* [EXERCISE DESCRIPTION]:
Your answer should be the lines of the material that include the word "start".

* [RECORDS TO PROCESS]:
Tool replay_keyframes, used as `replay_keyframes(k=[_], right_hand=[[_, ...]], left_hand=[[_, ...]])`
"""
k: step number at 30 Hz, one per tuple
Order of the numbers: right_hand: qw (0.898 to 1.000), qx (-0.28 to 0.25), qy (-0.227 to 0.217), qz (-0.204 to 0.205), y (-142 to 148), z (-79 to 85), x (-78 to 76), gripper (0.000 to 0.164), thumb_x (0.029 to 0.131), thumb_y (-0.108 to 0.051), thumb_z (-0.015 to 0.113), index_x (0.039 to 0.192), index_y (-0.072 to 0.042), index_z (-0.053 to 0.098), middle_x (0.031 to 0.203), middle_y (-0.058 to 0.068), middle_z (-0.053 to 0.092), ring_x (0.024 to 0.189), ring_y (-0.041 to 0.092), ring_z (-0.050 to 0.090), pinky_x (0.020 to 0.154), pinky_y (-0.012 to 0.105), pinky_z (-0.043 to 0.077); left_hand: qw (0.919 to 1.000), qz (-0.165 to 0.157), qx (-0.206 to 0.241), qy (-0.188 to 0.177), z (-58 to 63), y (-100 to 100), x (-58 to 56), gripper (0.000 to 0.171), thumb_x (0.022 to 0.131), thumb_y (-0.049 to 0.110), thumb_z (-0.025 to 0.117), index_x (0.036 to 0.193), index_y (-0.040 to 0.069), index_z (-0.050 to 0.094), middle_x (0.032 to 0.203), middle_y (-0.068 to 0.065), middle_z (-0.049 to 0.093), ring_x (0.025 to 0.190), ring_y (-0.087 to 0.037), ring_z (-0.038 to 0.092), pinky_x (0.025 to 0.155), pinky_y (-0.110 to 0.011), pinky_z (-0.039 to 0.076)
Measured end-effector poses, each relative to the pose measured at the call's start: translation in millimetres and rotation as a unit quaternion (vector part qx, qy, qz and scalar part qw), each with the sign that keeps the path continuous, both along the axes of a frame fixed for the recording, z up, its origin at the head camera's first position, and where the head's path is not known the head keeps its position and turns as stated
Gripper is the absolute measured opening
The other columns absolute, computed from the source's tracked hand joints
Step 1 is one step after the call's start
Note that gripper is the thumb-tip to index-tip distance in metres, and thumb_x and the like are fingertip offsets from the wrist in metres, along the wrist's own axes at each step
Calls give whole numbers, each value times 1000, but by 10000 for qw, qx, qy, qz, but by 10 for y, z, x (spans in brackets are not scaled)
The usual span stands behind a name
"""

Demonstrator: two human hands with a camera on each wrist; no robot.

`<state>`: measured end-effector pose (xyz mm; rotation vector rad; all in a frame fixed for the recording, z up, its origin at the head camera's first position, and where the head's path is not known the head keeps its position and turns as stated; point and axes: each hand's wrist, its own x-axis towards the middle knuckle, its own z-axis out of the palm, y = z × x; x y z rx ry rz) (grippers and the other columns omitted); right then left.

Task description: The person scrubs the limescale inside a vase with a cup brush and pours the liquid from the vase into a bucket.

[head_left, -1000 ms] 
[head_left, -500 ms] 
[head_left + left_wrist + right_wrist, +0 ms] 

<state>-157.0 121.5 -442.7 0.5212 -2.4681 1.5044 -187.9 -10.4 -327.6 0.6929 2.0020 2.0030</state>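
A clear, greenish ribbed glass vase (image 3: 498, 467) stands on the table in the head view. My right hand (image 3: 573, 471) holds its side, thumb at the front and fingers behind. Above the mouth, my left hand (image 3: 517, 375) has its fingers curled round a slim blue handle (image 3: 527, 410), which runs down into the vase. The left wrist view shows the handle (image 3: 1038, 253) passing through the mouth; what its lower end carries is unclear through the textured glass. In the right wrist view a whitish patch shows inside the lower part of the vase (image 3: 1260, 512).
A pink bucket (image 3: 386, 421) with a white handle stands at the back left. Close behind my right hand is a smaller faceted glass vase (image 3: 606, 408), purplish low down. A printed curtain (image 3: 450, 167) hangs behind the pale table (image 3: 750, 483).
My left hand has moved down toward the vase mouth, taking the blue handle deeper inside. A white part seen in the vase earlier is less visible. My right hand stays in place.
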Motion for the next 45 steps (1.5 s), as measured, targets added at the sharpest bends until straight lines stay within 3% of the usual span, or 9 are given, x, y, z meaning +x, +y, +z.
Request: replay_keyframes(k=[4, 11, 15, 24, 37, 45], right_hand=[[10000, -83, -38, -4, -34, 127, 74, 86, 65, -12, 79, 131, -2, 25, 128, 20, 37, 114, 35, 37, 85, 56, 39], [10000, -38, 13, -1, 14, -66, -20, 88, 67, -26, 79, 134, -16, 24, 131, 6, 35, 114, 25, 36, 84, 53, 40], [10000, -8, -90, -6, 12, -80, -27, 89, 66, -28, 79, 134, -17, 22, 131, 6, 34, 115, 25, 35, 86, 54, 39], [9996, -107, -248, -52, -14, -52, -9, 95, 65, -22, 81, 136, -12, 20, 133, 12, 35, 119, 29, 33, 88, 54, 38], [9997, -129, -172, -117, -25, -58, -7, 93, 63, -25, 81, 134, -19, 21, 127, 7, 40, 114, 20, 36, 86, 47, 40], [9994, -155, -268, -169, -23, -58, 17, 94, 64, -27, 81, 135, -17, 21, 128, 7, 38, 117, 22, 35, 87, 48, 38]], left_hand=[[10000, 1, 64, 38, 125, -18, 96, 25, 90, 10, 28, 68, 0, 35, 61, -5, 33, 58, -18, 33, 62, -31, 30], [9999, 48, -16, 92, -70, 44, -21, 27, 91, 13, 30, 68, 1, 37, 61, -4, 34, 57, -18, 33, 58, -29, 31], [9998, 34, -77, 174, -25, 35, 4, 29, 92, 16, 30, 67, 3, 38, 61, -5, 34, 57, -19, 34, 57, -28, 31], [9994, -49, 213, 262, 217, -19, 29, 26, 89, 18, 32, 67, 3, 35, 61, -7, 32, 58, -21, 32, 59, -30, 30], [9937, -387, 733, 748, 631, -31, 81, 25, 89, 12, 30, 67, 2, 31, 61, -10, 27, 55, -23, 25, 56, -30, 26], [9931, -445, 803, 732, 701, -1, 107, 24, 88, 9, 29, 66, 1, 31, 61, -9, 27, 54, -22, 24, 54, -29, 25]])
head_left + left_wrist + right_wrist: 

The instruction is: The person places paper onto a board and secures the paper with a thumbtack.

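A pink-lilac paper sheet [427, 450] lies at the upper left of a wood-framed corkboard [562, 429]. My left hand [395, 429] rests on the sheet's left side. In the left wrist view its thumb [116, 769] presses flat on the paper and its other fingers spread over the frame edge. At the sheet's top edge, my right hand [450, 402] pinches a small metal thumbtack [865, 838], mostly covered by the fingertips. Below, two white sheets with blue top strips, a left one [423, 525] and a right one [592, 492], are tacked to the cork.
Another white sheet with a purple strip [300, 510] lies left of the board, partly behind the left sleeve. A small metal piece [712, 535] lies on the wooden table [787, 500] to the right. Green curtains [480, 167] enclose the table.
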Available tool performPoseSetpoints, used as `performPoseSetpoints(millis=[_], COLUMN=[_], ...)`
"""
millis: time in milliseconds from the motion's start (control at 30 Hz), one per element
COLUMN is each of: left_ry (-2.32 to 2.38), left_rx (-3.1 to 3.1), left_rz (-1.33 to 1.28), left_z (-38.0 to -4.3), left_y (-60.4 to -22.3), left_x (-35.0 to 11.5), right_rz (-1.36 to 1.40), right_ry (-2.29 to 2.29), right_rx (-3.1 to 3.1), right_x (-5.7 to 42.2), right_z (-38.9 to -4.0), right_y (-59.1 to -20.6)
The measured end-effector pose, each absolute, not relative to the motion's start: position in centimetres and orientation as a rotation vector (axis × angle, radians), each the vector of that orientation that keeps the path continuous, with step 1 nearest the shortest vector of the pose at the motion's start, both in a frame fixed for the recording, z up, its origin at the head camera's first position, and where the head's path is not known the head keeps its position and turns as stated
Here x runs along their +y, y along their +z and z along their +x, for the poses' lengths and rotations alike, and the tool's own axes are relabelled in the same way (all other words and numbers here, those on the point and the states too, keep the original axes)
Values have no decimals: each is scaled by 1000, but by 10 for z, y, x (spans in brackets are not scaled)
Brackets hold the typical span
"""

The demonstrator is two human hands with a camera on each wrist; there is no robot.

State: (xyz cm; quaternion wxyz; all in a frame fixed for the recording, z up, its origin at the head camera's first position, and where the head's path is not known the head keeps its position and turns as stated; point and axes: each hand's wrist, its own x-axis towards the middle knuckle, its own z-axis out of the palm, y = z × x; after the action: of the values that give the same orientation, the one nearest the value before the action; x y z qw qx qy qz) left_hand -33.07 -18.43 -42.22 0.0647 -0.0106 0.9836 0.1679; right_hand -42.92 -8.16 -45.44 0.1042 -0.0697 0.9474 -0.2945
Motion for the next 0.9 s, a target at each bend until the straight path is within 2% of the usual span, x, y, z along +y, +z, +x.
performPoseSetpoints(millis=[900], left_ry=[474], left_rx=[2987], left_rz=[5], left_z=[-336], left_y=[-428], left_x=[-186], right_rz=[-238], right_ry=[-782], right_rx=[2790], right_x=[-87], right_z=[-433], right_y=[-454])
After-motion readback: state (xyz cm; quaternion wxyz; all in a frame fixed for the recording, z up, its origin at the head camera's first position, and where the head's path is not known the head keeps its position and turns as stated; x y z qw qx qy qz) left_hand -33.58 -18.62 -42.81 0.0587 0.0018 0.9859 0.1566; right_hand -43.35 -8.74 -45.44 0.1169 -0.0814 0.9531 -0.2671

* [ANSWER]:
Measured end-effector poses, each relative to the pose measured at the call's start: translation in millimetres and rotation as a unit quaternion (vector part qx, qy, qz and scalar part qw), each with the sign that keeps the path continuous, both along the axes of a frame fixed for the recording, z up, its origin at the head camera's first position, and where the head's path is not known the head keeps its position and turns as stated
Step 1 is one step after the call's start
millis: time in milliseconds from the motion's start (control at 30 Hz), one per element
The measured end-effector pose, each absolute, not relative to the motion's start: position in centimetres and orientation as a rotation vector (axis × angle, radians), each the vector of that orientation that keeps the path continuous, with step 1 nearest the shortest vector of the pose at the motion's start, both in a frame fixed for the recording, z up, its origin at the head camera's first position, and where the head's path is not known the head keeps its position and turns as stated

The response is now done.